§ Task directions
The pictures get left out, but everything else in the listing below must be duplicated exactly.

━━━━━━

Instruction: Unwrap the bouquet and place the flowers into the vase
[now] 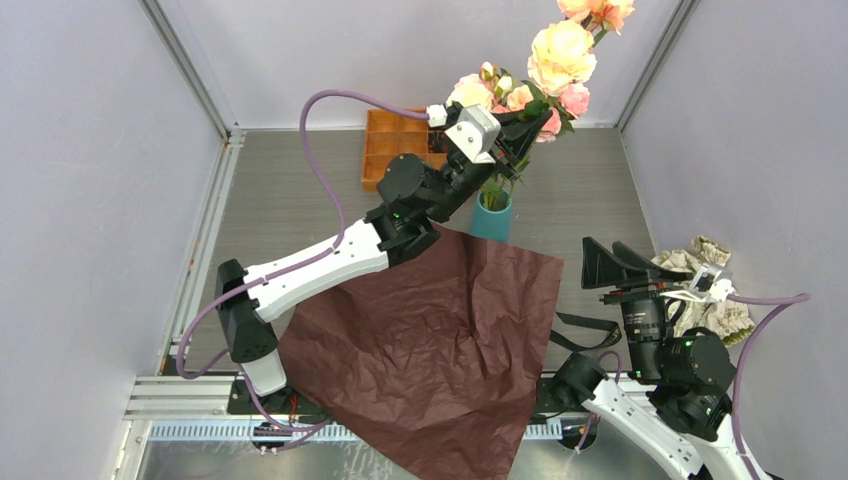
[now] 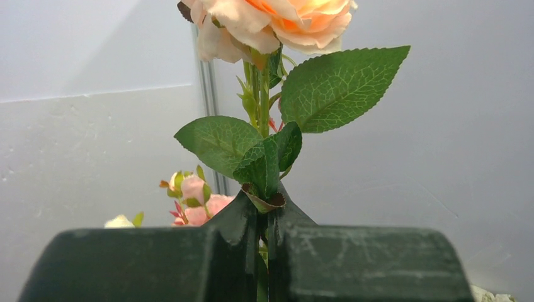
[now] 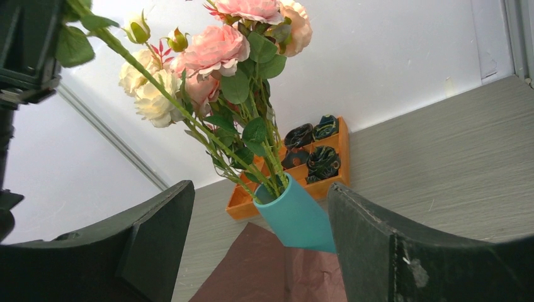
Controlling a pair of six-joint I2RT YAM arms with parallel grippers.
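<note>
The teal vase (image 1: 492, 216) stands past the far corner of the flat dark red paper (image 1: 440, 340), which is unwrapped from the bouquet. Several pink and cream flowers (image 1: 520, 95) stand in the vase. My left gripper (image 1: 524, 138) is above the vase, shut on one leafy stem (image 2: 264, 113) with a peach rose (image 2: 277, 22) on top. In the right wrist view that stem (image 3: 157, 82) slants down to the mouth of the vase (image 3: 299, 217). My right gripper (image 1: 600, 266) is open and empty, well to the right of the vase.
An orange compartment tray (image 1: 392, 150) with dark items sits at the back, left of the vase. A black ribbon (image 1: 585, 325) lies by the paper's right edge. Crumpled pale paper (image 1: 715, 290) sits at the right wall. Grey walls close in three sides.
</note>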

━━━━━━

§ Your solution
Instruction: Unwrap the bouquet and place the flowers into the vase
[now] 
[now] 
[now] 
Controlling a pair of six-joint I2RT YAM arms with parallel grippers.
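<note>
The teal vase (image 1: 492, 216) stands past the far corner of the flat dark red paper (image 1: 440, 340), which is unwrapped from the bouquet. Several pink and cream flowers (image 1: 520, 95) stand in the vase. My left gripper (image 1: 524, 138) is above the vase, shut on one leafy stem (image 2: 264, 113) with a peach rose (image 2: 277, 22) on top. In the right wrist view that stem (image 3: 157, 82) slants down to the mouth of the vase (image 3: 299, 217). My right gripper (image 1: 600, 266) is open and empty, well to the right of the vase.
An orange compartment tray (image 1: 392, 150) with dark items sits at the back, left of the vase. A black ribbon (image 1: 585, 325) lies by the paper's right edge. Crumpled pale paper (image 1: 715, 290) sits at the right wall. Grey walls close in three sides.
</note>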

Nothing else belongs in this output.